PROBLEM DESCRIPTION: Every line of the records below from the line with "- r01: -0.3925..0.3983" up to and including the line with "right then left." must be reproduced exactly, and no line outside that range.

================

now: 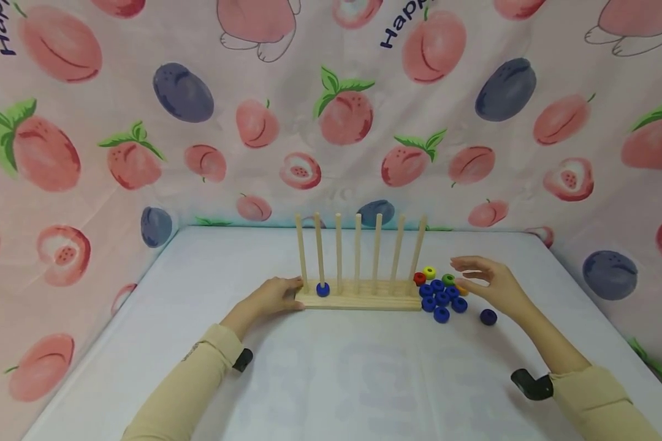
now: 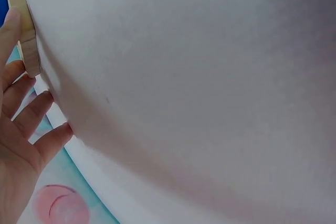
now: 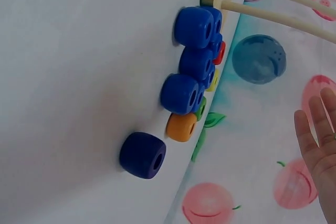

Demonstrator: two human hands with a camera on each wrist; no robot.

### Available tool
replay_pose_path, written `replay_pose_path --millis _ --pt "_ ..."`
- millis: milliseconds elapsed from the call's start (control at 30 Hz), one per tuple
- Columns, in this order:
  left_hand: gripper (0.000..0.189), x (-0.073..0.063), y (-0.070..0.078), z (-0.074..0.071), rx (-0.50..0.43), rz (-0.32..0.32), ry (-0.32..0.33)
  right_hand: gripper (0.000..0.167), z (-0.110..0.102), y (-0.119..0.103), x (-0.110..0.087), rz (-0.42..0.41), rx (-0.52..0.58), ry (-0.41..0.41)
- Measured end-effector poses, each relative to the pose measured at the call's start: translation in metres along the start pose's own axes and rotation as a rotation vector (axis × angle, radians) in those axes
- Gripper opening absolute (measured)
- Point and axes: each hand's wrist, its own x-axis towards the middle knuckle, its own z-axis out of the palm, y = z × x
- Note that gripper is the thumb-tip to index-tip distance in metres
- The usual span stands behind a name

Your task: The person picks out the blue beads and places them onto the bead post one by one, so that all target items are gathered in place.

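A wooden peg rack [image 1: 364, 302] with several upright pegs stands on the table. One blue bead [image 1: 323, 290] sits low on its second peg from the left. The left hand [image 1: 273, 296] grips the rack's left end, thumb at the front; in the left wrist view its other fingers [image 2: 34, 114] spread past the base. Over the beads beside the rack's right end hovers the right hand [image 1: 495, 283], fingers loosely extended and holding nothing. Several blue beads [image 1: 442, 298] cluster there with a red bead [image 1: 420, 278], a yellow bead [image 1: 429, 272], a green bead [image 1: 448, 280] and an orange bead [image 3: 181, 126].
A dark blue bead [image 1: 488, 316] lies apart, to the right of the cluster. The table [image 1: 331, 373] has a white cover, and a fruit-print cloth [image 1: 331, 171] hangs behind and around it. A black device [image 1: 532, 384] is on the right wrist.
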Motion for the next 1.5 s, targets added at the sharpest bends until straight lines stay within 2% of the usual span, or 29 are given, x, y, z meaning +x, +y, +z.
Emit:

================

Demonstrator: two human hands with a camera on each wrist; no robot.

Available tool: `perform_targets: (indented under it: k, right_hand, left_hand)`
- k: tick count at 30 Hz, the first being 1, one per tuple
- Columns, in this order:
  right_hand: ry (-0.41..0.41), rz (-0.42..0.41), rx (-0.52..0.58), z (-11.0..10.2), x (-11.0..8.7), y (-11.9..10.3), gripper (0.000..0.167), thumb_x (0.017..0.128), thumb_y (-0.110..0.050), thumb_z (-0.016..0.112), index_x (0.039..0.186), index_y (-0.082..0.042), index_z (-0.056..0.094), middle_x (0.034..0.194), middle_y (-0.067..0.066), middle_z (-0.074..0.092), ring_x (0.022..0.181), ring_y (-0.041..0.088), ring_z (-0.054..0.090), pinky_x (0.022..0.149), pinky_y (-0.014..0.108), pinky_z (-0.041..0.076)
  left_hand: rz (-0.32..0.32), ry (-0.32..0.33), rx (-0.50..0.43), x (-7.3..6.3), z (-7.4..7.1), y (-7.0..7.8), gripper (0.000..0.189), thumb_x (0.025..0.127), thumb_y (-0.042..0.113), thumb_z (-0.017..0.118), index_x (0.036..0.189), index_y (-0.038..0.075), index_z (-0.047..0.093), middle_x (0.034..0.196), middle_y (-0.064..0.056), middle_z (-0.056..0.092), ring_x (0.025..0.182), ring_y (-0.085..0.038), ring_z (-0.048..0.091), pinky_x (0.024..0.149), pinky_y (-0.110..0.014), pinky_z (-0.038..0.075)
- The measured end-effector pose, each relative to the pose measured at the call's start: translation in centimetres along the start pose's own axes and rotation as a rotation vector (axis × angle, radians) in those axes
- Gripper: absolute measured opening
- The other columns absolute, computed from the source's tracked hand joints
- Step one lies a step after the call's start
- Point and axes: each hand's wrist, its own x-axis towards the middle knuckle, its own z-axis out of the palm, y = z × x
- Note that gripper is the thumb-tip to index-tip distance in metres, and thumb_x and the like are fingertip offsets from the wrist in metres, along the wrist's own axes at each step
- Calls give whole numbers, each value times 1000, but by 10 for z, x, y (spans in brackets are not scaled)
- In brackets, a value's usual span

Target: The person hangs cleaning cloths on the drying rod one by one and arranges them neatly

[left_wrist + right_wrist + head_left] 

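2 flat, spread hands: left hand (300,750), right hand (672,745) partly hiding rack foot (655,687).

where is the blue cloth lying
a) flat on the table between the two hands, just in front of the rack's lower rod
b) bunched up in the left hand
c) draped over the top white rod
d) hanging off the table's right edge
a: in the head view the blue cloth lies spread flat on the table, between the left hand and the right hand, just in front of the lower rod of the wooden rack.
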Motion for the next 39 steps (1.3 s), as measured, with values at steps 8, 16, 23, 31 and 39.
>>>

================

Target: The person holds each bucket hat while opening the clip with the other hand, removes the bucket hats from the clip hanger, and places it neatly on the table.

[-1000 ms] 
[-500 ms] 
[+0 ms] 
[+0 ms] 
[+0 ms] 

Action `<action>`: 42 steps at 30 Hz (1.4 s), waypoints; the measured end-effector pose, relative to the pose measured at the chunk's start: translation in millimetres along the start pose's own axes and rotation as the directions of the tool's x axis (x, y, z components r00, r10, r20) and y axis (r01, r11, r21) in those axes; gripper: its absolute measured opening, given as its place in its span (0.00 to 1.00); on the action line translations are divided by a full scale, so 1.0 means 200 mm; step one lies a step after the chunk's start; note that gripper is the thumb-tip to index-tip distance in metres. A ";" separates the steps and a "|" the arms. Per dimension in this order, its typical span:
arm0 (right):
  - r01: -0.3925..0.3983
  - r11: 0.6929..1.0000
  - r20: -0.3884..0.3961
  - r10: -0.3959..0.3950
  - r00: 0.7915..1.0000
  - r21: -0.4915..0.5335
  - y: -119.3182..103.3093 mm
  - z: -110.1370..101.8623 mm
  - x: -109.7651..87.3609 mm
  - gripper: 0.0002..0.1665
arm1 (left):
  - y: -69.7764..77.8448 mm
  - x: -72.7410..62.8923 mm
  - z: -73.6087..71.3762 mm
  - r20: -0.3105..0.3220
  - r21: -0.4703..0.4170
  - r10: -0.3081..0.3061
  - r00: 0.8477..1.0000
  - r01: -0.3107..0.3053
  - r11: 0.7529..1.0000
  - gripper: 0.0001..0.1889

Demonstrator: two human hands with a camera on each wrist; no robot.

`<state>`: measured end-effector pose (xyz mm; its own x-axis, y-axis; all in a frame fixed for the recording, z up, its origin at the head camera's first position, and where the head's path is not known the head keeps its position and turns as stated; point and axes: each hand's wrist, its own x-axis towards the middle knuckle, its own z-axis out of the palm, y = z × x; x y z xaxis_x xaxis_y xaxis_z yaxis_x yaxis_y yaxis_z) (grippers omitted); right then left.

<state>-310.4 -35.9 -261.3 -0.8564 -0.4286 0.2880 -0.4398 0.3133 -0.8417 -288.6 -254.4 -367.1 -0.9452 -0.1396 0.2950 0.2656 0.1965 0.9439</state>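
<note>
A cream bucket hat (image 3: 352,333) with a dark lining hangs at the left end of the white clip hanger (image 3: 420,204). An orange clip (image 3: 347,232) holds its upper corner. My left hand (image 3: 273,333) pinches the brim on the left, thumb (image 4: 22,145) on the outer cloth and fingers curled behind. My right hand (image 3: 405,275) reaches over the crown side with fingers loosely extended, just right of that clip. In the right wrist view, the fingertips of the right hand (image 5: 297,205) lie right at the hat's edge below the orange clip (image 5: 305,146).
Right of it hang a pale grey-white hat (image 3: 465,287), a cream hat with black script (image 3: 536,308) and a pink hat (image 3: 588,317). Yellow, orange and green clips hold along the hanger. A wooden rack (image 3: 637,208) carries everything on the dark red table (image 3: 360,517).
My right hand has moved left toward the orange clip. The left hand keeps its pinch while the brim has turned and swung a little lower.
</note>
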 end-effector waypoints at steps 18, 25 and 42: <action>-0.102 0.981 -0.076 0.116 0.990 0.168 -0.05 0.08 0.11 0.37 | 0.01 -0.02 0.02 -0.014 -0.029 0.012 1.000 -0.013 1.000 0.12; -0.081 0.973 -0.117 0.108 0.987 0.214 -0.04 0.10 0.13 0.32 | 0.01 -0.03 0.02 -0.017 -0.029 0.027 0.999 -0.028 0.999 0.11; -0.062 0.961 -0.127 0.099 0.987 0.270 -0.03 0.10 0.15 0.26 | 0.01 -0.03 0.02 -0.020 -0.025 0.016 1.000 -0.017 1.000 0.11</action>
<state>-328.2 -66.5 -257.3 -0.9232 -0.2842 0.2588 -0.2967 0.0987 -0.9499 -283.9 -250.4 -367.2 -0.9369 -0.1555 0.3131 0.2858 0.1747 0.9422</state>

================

TASK OUTPUT:
  - r01: -0.3925..0.3983
  - r11: 0.6929..1.0000
  - r20: -0.3884..0.3961
  - r10: -0.3959..0.3950
  - r00: 0.7915..1.0000
  - r21: -0.4915..0.5335
  - y: -119.3182..103.3093 mm
  - z: -110.1370..101.8623 mm
  - x: -109.7651..87.3609 mm
  - gripper: 0.0002..0.1665
arm1 (left):
  - y: -69.7764..77.8448 mm
  - x: -72.7410..62.8923 mm
  - z: -73.6087..71.3762 mm
  - r20: -0.3105..0.3220
  - r21: -0.4703..0.4170
  - r10: -0.3081..0.3061
  - r00: 0.8477..1.0000
  - r01: -0.3107..0.3053
  - r11: 0.7529..1.0000
  - gripper: 0.0001..0.1889

Demonstrator: two human hands with a camera on each wrist; no robot.

`<state>`: measured end-effector pose (xyz mm; its own x-axis, y-axis; all in a frame fixed for the recording, z up, its origin at the head camera's first position, and where the head's path is not known the head keeps its position and turns as stated; point and axes: each hand's wrist, its own x-axis towards the middle knuckle, its own z-axis out of the palm, y = z × x; x y z xaxis_x xaxis_y xaxis_z yaxis_x yaxis_y yaxis_z) (grippers omitted); right then left.

No other output belongs with this exercise.